The final part is to look at the UN reforms more critically and aggressively. In particular, some sort of international consensus mechanisms should be drawn up, so that failed or failing states can be looked at much earlier and if required with much more force than currently applied. In addition, we also should not be in a position to allow situations like Rwanda happen again, though some Security Council members are not sure. Again, this column isn't the place to go deeper into the UN reform proposals, but they definitely must be made more concrete and more rigorous.
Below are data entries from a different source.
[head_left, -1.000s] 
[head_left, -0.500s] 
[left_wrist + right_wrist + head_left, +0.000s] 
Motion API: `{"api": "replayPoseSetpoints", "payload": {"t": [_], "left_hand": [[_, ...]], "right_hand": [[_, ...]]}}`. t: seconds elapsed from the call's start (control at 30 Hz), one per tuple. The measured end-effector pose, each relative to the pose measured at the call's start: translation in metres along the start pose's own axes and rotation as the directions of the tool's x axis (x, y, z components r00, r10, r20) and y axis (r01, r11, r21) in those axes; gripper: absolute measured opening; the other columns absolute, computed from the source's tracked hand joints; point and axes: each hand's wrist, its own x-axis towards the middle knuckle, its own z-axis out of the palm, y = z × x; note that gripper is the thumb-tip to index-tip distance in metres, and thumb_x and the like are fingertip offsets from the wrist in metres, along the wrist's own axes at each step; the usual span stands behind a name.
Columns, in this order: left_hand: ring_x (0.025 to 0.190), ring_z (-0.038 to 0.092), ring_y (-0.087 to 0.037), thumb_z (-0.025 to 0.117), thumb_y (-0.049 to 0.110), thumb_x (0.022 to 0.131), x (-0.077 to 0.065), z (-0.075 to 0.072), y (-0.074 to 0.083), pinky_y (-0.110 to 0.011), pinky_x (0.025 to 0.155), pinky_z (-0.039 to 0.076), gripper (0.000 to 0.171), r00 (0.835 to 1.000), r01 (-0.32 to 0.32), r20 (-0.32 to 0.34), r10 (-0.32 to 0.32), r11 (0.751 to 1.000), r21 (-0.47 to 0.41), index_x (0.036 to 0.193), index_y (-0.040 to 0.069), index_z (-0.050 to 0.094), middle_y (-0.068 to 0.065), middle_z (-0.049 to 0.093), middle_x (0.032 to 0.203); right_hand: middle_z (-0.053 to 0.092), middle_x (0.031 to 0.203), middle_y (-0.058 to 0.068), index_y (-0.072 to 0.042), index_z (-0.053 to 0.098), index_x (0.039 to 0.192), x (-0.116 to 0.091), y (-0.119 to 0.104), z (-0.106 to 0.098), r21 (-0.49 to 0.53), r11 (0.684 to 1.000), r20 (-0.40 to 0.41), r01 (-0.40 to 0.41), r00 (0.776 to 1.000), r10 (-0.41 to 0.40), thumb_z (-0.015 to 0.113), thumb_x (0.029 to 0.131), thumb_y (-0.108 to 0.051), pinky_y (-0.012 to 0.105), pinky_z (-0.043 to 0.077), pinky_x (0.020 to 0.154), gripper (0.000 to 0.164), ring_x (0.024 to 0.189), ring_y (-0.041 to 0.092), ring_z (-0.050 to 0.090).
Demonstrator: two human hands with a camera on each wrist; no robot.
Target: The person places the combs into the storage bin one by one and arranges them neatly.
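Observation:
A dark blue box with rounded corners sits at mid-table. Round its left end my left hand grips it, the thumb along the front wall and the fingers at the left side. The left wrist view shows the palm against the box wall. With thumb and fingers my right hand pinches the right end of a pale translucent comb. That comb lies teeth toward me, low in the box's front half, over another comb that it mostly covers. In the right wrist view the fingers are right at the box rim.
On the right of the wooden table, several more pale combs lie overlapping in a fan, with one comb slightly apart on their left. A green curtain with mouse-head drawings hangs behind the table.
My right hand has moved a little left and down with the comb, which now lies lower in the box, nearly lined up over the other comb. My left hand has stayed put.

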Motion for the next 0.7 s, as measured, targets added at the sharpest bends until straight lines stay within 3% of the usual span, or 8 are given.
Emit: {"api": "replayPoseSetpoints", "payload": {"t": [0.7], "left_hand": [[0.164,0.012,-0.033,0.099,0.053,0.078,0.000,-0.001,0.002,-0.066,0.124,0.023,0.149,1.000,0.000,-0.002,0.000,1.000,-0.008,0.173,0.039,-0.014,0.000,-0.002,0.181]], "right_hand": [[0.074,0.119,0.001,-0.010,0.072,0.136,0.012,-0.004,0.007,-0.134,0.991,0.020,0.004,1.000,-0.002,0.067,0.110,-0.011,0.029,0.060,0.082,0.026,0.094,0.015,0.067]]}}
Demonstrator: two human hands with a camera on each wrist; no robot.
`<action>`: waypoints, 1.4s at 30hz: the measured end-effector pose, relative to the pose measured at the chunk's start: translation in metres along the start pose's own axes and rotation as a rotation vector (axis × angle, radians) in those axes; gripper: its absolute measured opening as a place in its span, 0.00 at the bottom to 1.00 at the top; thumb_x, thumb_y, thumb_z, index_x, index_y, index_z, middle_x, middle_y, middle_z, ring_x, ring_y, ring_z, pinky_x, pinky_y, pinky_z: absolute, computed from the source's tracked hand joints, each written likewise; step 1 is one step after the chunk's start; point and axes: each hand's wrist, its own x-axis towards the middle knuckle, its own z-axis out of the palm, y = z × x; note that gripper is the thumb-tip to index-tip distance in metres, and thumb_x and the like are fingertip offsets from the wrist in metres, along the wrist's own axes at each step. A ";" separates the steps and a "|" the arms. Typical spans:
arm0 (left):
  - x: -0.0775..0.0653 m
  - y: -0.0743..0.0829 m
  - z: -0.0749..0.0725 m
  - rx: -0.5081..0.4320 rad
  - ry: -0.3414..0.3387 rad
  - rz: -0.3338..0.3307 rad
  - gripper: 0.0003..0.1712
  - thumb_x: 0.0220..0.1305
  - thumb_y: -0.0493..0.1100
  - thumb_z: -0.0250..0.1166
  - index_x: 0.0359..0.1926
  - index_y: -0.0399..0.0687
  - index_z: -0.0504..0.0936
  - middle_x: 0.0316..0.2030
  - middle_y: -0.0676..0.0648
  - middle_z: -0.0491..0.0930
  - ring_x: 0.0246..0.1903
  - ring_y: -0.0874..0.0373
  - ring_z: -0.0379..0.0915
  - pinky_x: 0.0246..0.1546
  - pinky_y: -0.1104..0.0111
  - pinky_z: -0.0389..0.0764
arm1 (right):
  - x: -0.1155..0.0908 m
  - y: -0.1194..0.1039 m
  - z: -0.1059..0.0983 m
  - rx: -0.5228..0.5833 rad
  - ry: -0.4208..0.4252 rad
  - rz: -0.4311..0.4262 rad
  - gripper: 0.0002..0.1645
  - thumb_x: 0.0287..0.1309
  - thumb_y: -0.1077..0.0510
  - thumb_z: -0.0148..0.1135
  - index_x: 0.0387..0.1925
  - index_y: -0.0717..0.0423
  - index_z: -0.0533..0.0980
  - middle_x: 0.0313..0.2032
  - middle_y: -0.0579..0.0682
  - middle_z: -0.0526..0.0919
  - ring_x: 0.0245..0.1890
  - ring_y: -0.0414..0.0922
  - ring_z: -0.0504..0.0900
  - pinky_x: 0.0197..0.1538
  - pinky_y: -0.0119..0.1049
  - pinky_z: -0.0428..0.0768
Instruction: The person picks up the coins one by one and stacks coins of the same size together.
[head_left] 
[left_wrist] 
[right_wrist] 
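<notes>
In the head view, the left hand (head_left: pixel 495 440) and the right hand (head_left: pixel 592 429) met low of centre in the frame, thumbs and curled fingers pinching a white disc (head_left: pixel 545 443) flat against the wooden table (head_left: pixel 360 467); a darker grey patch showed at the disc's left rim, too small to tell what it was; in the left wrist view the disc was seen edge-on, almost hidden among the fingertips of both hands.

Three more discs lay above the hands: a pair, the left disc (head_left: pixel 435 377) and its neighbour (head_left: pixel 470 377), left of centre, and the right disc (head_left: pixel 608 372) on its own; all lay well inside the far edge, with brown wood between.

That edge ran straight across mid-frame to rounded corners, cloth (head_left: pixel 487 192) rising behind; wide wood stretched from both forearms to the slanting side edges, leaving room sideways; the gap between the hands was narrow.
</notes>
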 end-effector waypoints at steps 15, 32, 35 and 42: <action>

Failed states and freely available nuclear weapons technology are not a good combination. The objective is to be realistic about all this. Nuclear technology is out there. We might as well bring the states into the structure, rather than persist in a structure that fails in its basic objectives. Nineteenth century American author, poet and philosopher Ralph Waldo Emerson warned of this: "Man is a shrewd inventor, and is ever taking the hint of a new machine from his own structure, adapting some secret of his own anatomy in iron, wood, and leather, to some required function in the work of the world. But it is found that the machine unmans the user. What he gains in making cloth, he loses in general power."

All this to be taken with a grain of salt.

Dr Bhaskar Dasgupta works in the financial sector in London. He has extensive international experience and is currently working on his second doctorate in terrorism and international relations, at Kings College London.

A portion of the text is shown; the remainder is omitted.